* [TASK ITEM] Search the records below for the line containing "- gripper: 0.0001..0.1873". Output that line and all later lines exactly; output nothing else.

* [DATA IN THIS EXERCISE]
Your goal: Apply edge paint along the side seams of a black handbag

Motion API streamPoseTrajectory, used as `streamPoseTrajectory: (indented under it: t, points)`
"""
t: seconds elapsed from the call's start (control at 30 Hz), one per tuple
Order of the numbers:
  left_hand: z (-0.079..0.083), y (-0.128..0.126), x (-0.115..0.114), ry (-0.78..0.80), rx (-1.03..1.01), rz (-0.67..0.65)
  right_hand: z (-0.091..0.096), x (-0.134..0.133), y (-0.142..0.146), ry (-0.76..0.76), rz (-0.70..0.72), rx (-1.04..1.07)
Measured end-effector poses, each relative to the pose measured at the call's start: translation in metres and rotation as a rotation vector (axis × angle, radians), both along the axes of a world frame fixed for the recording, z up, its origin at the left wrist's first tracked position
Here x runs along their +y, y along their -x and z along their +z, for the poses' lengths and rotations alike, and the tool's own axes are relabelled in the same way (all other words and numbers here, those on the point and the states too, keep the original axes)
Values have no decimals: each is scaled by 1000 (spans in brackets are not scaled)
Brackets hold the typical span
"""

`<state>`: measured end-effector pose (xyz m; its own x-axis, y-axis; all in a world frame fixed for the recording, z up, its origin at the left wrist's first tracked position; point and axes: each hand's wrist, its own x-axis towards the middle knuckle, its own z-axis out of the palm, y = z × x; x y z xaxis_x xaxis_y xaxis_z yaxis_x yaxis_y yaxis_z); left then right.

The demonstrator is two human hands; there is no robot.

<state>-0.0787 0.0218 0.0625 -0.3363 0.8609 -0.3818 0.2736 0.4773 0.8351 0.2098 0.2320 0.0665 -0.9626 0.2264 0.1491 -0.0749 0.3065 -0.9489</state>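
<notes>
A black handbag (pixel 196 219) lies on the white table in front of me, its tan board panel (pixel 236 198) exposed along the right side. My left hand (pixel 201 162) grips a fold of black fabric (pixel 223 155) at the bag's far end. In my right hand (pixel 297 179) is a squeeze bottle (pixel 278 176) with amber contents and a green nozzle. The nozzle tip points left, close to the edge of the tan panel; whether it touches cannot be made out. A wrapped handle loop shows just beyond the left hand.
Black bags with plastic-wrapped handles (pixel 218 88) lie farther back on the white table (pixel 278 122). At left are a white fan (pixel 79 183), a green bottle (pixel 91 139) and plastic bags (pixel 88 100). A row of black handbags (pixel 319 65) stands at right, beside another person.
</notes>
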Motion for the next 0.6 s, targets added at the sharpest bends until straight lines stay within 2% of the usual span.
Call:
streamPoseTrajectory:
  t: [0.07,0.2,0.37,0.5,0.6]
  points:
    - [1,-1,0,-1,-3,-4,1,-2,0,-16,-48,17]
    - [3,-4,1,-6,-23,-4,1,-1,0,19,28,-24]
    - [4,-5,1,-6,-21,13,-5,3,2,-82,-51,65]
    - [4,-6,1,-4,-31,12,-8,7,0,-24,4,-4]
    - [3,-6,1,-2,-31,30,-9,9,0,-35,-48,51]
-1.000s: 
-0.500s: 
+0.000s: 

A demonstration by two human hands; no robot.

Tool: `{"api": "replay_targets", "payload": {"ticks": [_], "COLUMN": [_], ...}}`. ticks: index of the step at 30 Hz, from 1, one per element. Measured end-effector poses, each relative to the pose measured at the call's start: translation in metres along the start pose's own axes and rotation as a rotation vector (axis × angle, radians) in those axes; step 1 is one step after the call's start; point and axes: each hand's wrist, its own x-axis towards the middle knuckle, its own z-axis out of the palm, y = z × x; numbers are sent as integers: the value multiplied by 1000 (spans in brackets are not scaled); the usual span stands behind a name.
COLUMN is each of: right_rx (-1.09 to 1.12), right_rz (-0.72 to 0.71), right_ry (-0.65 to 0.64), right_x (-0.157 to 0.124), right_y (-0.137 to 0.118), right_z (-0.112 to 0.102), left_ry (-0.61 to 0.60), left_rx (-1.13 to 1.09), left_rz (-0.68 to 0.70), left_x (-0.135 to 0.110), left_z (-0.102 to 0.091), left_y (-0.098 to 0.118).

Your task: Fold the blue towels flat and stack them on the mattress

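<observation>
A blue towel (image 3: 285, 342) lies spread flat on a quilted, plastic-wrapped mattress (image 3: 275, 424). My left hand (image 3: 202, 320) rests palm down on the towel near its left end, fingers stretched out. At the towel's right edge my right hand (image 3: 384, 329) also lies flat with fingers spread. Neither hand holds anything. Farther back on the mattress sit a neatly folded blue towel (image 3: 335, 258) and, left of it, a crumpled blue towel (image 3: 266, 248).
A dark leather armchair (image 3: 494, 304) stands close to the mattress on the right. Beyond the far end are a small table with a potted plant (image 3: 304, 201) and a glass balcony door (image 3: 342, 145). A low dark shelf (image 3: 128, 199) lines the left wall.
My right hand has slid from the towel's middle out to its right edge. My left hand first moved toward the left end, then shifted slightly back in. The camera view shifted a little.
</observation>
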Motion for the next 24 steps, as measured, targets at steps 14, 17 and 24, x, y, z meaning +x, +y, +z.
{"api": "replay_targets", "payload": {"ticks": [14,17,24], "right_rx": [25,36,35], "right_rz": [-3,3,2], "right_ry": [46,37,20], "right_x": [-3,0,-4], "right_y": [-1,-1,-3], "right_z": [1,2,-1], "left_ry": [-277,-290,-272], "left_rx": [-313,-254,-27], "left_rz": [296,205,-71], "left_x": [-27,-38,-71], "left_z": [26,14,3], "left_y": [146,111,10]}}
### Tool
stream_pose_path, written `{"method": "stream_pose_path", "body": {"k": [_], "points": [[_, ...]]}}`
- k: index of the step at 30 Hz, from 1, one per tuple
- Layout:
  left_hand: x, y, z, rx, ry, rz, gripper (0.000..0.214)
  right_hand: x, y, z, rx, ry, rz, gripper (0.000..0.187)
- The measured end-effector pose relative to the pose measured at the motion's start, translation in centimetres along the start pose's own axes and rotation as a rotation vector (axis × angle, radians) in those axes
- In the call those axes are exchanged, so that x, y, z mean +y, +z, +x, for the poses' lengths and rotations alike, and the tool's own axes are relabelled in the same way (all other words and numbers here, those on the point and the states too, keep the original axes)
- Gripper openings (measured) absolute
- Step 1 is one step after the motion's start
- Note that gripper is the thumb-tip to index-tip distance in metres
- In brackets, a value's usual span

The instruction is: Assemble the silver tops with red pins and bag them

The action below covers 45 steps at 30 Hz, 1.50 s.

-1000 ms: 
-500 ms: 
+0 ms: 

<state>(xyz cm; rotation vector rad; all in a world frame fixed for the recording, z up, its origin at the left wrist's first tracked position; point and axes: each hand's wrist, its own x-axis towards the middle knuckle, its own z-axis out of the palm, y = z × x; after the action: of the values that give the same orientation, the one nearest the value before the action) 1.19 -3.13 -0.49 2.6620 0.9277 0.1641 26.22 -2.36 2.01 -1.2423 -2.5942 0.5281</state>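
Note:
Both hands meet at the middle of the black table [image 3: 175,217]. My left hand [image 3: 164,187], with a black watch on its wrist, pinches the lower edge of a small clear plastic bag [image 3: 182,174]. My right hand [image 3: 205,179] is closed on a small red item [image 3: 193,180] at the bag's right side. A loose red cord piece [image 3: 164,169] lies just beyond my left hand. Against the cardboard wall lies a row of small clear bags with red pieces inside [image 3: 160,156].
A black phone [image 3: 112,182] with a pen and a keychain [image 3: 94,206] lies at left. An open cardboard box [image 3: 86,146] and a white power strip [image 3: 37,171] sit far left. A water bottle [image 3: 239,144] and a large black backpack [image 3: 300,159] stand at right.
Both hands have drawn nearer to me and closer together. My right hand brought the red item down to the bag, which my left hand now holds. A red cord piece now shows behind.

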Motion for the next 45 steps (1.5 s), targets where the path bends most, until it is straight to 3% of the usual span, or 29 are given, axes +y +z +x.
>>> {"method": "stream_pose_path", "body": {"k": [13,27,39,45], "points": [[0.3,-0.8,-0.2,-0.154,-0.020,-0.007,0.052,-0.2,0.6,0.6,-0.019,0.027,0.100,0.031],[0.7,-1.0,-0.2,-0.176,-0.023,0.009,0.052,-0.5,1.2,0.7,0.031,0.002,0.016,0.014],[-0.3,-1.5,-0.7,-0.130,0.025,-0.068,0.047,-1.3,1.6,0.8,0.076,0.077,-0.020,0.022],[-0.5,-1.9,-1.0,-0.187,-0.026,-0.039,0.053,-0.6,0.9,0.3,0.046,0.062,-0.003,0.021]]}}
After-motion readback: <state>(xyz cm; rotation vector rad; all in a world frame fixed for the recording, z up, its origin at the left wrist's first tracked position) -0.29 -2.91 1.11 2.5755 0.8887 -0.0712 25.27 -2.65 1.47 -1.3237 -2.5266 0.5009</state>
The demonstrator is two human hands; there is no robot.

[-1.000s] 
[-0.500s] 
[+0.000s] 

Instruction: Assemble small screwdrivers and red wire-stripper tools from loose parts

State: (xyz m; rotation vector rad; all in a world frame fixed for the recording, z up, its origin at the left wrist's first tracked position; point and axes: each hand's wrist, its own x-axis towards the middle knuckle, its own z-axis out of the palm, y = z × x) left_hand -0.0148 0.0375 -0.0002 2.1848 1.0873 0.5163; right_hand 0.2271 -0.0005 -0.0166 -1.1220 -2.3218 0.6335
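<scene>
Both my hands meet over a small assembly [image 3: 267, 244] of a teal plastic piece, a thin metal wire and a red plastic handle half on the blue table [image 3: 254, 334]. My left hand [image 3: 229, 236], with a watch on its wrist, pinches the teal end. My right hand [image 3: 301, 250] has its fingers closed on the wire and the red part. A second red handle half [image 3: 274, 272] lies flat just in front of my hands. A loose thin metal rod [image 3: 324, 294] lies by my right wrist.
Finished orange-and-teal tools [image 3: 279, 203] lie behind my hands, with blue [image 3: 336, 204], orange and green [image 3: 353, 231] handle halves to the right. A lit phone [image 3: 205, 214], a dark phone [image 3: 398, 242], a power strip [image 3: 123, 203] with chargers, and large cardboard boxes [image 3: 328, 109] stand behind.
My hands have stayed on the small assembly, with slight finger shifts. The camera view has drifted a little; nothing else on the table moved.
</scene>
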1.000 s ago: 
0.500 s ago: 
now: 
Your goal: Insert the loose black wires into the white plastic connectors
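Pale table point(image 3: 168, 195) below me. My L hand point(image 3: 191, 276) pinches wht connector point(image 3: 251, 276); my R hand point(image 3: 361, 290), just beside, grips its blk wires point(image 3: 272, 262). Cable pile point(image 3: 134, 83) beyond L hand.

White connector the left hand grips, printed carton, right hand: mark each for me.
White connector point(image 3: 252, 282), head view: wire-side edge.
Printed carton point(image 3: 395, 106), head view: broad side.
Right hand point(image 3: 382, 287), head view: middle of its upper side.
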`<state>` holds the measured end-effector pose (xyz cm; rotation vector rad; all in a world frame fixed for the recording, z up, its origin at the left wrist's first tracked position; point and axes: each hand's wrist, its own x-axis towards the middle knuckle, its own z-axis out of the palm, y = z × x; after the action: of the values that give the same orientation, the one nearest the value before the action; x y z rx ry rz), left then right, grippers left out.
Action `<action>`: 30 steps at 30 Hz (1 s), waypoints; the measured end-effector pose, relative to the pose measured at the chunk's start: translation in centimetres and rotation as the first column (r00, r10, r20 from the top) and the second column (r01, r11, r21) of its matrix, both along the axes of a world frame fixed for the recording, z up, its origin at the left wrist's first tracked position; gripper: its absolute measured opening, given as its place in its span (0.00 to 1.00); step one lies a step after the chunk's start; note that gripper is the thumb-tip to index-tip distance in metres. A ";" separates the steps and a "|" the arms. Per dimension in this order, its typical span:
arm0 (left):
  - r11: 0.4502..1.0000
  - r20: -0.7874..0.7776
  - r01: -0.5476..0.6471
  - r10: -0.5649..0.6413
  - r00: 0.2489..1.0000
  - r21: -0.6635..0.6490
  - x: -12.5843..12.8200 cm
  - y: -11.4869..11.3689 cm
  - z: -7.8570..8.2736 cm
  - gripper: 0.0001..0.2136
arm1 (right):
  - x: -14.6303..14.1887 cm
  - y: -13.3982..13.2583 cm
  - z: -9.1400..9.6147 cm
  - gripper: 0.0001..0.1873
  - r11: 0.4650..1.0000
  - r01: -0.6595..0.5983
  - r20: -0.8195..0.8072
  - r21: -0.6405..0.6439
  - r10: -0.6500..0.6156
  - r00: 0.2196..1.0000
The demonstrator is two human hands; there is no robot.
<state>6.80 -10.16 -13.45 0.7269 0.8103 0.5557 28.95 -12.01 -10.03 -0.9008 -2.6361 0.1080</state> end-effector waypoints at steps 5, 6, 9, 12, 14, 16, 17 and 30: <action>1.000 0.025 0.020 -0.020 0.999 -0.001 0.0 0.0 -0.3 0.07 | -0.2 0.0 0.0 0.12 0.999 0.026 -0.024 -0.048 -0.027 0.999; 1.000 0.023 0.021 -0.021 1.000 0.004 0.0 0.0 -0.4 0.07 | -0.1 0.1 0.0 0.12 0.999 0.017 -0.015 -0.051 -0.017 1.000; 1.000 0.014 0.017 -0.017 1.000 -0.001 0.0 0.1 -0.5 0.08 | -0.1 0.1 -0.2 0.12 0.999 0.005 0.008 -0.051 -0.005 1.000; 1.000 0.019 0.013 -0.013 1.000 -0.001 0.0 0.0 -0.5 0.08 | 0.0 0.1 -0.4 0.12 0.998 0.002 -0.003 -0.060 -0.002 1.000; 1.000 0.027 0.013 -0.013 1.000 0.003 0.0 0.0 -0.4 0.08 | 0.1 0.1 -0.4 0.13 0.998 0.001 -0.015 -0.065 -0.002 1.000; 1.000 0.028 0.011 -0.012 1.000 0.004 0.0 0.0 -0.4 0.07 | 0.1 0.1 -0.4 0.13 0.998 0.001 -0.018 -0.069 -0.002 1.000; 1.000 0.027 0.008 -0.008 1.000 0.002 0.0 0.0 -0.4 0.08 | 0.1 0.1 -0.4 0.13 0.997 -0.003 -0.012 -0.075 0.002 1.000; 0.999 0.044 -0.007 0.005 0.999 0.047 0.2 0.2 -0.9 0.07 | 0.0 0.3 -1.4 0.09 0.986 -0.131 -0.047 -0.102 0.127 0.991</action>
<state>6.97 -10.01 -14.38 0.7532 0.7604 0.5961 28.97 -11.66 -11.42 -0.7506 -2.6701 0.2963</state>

* [EXERCISE SOLUTION]
  - gripper: 0.0001..0.1873
  - r11: 0.4650..1.0000
  - r01: -0.6595..0.5983
  - r20: -0.8195..0.8072
  - r21: -0.6405..0.6439
  - r10: -0.6500..0.6156
  - r00: 0.2196..1.0000
The demonstrator is two human hands; there is no robot.
<state>6.80 -10.16 -13.45 0.7269 0.8103 0.5557 28.95 -12.01 -10.03 -0.9008 -2.6361 0.1080</state> end-effector waypoints at steps 5, 6, 9, 12, 14, 16, 17 and 30: <action>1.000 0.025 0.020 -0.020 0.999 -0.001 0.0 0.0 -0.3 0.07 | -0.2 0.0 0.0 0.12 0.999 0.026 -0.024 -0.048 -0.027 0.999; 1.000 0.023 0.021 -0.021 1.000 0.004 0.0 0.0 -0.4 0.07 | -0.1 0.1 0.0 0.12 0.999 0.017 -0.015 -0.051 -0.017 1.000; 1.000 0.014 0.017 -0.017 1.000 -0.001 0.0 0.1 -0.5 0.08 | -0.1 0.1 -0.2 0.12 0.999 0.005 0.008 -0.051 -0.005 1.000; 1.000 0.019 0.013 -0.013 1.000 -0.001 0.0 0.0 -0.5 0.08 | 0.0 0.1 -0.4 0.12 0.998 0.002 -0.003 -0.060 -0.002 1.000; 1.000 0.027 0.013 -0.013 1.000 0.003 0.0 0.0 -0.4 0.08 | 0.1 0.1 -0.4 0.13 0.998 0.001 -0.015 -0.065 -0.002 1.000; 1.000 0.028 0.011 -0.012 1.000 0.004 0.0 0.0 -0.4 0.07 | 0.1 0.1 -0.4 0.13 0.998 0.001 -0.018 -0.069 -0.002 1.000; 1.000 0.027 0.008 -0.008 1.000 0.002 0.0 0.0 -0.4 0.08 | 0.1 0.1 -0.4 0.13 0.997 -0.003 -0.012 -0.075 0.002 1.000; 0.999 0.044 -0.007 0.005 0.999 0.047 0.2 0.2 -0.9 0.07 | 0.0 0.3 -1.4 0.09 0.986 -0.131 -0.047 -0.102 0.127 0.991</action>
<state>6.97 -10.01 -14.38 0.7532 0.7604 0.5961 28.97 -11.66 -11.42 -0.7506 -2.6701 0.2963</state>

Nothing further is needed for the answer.